In the age of artificial intelligence (AI), governments around the world are exploring new techniques and applications to deliver services at lower cost and with better quality to citizens. There are many types of AI techniques and applications, each with its own advantages and disadvantages. In China, the rapidly spreading initiative “Smart Examination and Approval” (SEA) is an interesting government innovation based on AI. SEA was first promoted by Guangxi Province in 2017 and has some distinguishing features, such as applying online without paper materials, automatic examination and approval by the system using pre-coded rules, and obtaining results immediately (Tong & Zhou, 2017). No doubt, these are important benefits to citizens. However, as the application of SEA normally requires a significant IT investment and large volumes of individual data, it is important to better understand its potential, as well as the challenges governments face when using AI innovations compared to more traditional forms of service delivery. In addition, this is not unique to China since governments from around the world are increasingly using AI-based systems and not enough is known about their potential benefits and challenges for government and society.

Studies from all over the world aim to discuss public service delivery using different perspectives. Smart city is a typical concept used and involves all kinds of technology innovations including AI (Anthopoulos et al., 2016). In fact, scholars have specifically analyzed how cities are using smart city and smart government applications in countries such as Korea (Nam, 2019), Singapore (Karippur, 2020), India (Kandpal, 2018), and Cyprus (Pereira et al., 2016).

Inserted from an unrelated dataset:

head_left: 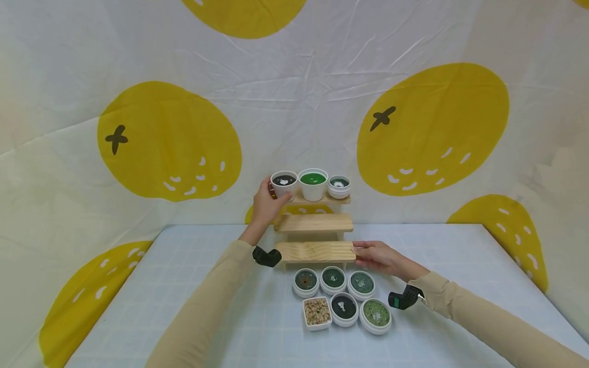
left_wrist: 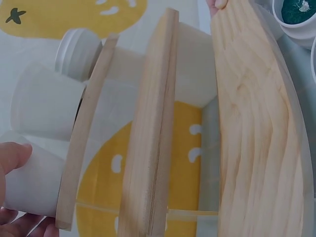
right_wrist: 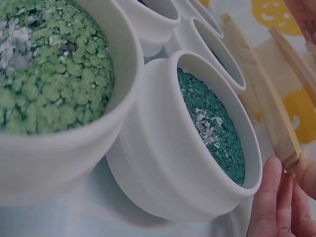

It also seems clear, that any digital services initiative needs to fulfill certain requirements in order to be successful (Janssen et al., 2018; Rana et al., 2016). While the logic is a little bit different in China where citizens tend to welcome all innovations targeting efficiency-improvement, it is still important to consider what has been found in previous research regarding public service delivery and innovations in cities.

In the traditional service-delivery model, there are disadvantages for citizens because the applicant is physically transferring application materials by visiting one agency after another. During this process, the applicant spends a lot of time and money completing multiple tasks in different locations. This is particularly problematic when the applicant must travel from one city to another—many of which are in remote areas—and back again. The lack of available transportation and the time necessary to commute have been recognized as measures of public service quality (Lee & Braham, 2020). Furthermore, some government employees demand bribes from the applicants to process their paperwork. One study found connections to corruption in both one-shot services and services with frequent interactions, such as yearly renewals of building permits (Ryvkin & Serra, 2018). However, two advantages of traditional face-to-face services are that the results are perceived by the customer as more effective (Vehkasalo, 2020) and they help to bridge the digital divide (Moon et al., 2012).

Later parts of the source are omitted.